■ **Data excerpt**:
□ □ □ □ □

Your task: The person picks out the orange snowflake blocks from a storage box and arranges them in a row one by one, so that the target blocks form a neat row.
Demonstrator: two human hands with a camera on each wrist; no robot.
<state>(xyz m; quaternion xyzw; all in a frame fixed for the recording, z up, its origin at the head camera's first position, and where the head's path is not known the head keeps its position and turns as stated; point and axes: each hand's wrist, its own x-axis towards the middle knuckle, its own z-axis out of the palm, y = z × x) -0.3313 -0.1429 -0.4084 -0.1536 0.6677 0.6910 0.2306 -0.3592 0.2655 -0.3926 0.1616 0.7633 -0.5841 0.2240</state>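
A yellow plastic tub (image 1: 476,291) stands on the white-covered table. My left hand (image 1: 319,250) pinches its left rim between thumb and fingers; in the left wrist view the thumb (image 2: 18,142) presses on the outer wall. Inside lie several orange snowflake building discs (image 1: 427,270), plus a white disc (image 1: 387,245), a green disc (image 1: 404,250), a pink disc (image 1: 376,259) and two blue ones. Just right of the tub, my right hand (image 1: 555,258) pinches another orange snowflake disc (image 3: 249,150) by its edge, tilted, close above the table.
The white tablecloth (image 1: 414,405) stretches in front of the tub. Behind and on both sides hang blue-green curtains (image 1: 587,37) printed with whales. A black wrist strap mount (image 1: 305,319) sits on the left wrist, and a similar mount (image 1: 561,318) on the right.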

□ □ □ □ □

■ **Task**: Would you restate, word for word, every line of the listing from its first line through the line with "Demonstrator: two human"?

■ **Written response**:
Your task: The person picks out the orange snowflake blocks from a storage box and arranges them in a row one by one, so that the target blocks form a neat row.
Demonstrator: two human hands with a camera on each wrist; no robot.

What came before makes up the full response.